*PROVIDED RECORDS*.
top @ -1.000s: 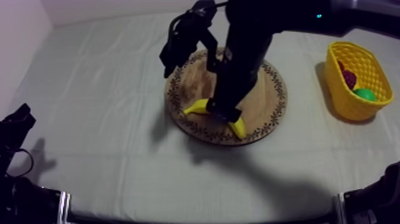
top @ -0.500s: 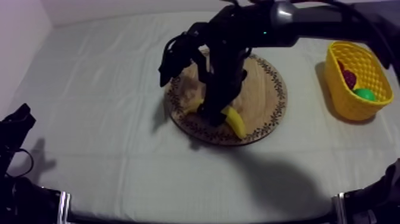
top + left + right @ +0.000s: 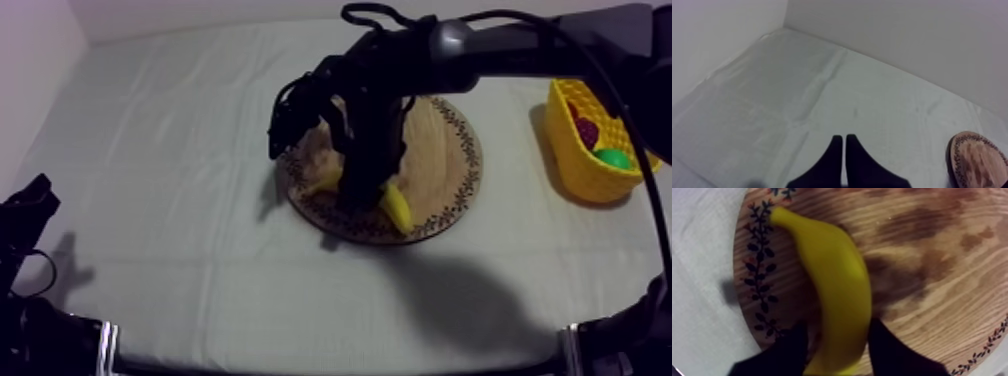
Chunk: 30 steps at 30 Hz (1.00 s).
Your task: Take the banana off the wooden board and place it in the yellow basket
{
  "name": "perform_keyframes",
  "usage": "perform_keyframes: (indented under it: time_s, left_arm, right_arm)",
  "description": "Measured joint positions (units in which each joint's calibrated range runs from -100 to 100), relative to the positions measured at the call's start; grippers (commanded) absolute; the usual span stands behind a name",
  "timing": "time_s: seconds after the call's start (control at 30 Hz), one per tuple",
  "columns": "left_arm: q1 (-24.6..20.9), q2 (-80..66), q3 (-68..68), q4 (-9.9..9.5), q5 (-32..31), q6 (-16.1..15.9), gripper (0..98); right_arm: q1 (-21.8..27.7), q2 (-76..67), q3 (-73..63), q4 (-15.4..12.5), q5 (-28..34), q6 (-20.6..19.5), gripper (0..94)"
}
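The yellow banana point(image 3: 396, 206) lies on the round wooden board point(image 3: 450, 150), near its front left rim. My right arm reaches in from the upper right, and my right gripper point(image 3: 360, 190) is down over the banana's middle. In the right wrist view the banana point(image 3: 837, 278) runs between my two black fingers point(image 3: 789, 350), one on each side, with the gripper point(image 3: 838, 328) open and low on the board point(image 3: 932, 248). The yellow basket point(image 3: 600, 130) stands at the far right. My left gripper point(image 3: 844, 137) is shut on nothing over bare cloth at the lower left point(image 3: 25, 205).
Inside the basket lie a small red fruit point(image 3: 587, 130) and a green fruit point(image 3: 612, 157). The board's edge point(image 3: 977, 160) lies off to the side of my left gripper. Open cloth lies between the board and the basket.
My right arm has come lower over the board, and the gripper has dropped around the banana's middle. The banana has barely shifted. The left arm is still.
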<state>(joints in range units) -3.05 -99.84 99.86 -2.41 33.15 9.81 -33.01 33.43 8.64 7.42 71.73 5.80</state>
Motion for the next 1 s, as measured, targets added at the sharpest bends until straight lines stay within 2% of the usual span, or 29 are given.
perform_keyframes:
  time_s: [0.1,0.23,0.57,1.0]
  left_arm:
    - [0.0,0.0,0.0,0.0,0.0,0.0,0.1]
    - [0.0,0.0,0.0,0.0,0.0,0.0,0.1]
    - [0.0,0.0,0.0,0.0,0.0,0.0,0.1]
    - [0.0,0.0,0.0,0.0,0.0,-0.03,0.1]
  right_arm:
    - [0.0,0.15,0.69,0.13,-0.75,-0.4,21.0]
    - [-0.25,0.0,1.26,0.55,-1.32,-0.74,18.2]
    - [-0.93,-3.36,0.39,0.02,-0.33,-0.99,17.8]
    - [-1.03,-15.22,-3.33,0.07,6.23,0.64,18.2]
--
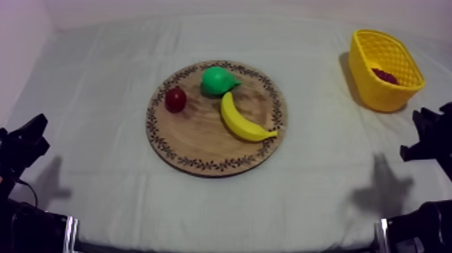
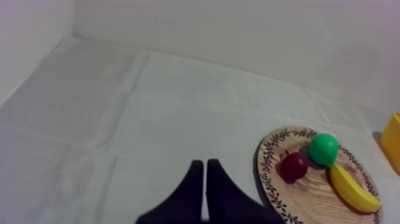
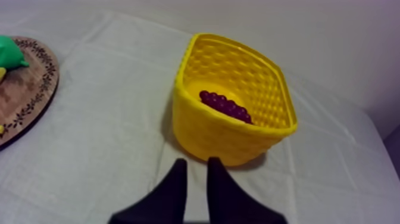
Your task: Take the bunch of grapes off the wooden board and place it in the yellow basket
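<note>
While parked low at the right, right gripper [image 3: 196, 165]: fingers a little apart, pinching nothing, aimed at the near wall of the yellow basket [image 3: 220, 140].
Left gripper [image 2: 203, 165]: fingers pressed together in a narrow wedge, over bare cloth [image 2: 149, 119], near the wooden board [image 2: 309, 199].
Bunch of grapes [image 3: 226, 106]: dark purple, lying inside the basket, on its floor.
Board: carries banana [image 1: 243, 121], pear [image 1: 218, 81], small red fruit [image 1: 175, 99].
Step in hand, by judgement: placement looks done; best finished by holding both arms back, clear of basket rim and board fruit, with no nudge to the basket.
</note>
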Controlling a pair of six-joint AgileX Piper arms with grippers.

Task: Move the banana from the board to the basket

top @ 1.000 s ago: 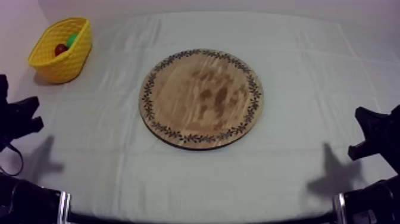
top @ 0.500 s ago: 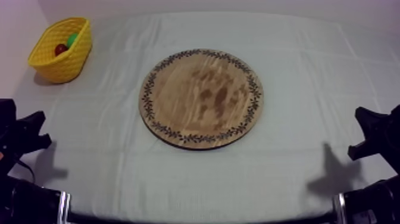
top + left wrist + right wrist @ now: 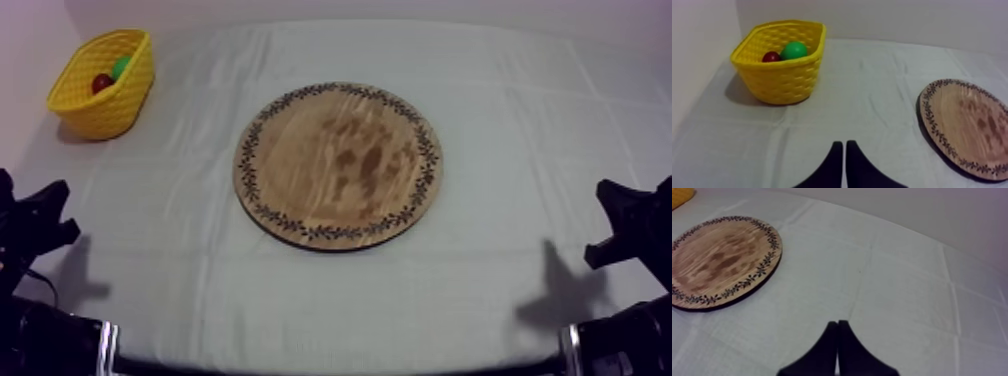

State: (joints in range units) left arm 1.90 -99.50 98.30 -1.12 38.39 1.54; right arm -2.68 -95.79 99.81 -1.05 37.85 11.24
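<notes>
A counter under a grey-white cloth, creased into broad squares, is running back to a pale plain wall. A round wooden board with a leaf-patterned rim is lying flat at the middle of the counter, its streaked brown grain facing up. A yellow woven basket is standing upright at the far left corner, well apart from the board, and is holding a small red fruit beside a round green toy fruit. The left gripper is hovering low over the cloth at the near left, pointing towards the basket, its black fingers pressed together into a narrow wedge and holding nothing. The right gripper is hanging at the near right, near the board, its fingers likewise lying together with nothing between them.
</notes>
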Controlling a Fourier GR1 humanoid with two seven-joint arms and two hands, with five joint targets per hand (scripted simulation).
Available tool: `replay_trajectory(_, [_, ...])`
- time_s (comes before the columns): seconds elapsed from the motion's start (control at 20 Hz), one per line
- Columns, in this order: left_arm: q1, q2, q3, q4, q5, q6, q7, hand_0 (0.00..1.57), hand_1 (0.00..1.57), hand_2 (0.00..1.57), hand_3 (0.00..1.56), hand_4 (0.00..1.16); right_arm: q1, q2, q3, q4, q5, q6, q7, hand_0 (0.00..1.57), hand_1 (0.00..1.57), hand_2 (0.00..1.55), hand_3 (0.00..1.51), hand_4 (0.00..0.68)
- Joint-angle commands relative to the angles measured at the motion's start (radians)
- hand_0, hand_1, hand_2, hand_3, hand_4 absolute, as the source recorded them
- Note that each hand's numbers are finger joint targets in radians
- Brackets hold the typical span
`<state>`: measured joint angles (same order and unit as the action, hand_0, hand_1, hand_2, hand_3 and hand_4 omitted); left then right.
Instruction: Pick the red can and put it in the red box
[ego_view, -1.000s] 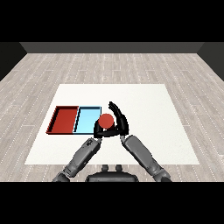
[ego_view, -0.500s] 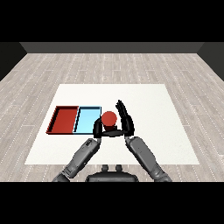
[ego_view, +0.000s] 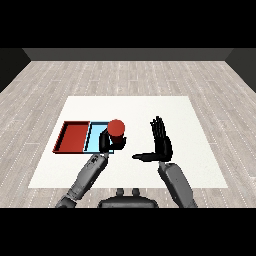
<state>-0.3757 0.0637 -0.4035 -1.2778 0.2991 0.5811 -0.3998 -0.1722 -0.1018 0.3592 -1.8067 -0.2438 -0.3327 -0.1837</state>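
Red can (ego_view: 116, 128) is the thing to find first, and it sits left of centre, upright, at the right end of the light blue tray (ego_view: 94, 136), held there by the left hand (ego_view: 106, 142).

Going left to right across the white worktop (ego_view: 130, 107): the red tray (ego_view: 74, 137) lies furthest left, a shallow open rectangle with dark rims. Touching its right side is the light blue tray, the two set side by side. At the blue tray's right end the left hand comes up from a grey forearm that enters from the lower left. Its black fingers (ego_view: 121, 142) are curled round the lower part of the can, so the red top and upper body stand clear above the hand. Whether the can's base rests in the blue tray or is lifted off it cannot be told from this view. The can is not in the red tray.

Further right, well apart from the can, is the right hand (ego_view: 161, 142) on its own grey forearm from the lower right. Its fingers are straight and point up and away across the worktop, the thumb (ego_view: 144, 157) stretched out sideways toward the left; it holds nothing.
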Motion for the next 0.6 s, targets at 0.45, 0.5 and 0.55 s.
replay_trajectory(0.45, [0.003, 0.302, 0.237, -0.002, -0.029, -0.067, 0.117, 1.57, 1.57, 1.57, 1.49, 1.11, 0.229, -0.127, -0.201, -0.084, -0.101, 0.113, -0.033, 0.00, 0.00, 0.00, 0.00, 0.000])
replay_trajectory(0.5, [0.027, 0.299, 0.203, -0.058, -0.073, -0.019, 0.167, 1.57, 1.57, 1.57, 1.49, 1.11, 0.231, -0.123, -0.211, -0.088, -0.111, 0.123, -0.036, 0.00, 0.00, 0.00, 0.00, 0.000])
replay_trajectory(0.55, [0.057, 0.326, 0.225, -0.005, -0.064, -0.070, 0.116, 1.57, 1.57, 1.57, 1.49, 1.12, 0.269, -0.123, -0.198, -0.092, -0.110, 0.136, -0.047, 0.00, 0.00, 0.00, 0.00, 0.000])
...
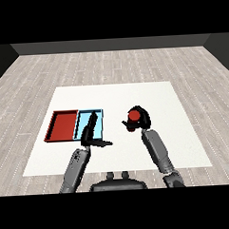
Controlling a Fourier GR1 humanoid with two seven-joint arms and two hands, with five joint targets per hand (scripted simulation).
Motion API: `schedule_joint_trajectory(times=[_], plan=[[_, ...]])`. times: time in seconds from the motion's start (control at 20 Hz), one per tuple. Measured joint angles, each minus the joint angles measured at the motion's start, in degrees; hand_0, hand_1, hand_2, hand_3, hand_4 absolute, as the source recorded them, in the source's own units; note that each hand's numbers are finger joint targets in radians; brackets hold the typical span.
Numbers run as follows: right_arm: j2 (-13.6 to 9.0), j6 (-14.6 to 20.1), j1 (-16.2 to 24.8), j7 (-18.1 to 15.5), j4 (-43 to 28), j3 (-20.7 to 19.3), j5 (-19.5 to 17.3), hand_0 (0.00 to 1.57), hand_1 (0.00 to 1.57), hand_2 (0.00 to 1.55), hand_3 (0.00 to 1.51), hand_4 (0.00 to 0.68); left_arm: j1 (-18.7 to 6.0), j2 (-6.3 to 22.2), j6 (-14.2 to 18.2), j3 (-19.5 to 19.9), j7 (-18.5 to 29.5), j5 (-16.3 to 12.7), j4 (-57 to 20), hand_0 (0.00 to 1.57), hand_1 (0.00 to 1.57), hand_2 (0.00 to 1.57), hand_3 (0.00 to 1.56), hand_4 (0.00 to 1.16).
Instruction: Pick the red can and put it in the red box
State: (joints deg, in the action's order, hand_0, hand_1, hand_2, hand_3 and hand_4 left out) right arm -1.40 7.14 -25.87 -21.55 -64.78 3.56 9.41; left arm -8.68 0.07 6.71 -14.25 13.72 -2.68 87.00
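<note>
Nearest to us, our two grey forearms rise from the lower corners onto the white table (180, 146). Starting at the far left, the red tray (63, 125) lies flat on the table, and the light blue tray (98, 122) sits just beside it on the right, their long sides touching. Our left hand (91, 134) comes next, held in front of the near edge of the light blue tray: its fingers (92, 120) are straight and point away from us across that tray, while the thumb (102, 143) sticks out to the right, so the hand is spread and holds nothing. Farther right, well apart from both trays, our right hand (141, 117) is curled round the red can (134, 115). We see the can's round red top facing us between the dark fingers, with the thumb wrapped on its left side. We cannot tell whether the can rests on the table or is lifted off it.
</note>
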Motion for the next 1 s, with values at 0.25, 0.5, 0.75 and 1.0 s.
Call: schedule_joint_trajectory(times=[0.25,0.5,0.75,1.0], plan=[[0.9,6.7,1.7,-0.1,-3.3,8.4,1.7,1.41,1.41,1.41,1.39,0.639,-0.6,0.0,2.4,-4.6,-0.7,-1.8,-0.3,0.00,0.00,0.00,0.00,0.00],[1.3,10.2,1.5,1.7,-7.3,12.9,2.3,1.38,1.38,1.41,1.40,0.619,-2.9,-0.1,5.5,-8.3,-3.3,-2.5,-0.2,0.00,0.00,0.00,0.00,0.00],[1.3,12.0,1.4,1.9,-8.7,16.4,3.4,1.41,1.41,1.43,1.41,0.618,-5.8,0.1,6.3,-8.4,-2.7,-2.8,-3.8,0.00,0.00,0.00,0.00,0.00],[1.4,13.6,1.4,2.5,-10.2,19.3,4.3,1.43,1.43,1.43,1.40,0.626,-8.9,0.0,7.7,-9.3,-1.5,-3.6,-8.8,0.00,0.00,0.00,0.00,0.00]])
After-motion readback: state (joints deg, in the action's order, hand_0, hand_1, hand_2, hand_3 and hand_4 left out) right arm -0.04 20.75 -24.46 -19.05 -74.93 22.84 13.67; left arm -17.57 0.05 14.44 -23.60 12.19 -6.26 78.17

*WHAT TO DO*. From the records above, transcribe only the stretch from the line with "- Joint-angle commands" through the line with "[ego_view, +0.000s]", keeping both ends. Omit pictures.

*RESPONSE AREA*.
- Joint-angle commands relative to the angles measured at the motion's start (radians)
- hand_0, hand_1, hand_2, hand_3, hand_4 absolute, as the source recorded them
- Note that each hand's numbers are finger joint targets in radians
- Brackets hold the typical span
`<state>`: measured joint angles (same order and unit as the action, hand_0, hand_1, hand_2, hand_3 and hand_4 omitted); left then right.
Instruction: Pick the red can and put it in the red box
[ego_view, -1.000s] 
[ego_view, -0.500s] 
[ego_view, +0.000s] 

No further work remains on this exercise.